The Nile Building
Ancient Zippori (Sepphoris), described by the first century CE historian Josephus Flavius as “the ornament of all Galilee,” is located on a hill in the Lower Galilee. The city became an important city under Roman rule. After the Romans conquered the country in 63 BCE, Zippori became the capital of the Galilee.
Excavations conducted during the 1990s unearthed spectacular Roman monuments of major importance such a theater, an aqueduct, buildings for public and private use, and an exceptional collection of 3rd -5th century mosaic pavements from official buildings.The Nile Festival Building, dated to the early fifth century is the largest, and one of the most impressive structures excavated in Zippori.
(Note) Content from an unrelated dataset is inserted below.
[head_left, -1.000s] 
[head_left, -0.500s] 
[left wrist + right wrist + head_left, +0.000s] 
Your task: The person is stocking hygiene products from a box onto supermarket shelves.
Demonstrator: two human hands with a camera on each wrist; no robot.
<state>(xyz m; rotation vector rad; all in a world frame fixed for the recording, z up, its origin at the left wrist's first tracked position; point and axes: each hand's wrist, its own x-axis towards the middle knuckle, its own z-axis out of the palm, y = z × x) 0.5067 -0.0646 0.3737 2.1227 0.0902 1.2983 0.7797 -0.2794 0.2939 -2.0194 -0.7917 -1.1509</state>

The entire building was originally paved with polychrome mosaics, twelve of which are still preserved, decorated with fine geometric patterns and figurative design. Among these is the Nile mosaic with scenes representing an extraordinary flood of the Nile, a meter marking the level of the water, the town of Alexandria with the famous light-tower, several scenes of wild animals hunting each other. They all share high aesthetic and technical quality.
The entire mosaic collection was conserved in situ by the Centro di Conservazione Archeologica, using lime-based techniques.
The treatment provided an occasion to organize a worksite open to the public, in order to offer visitors a chance to follow the work live and to receive information on the techniques, methodology and purpose of the treatment.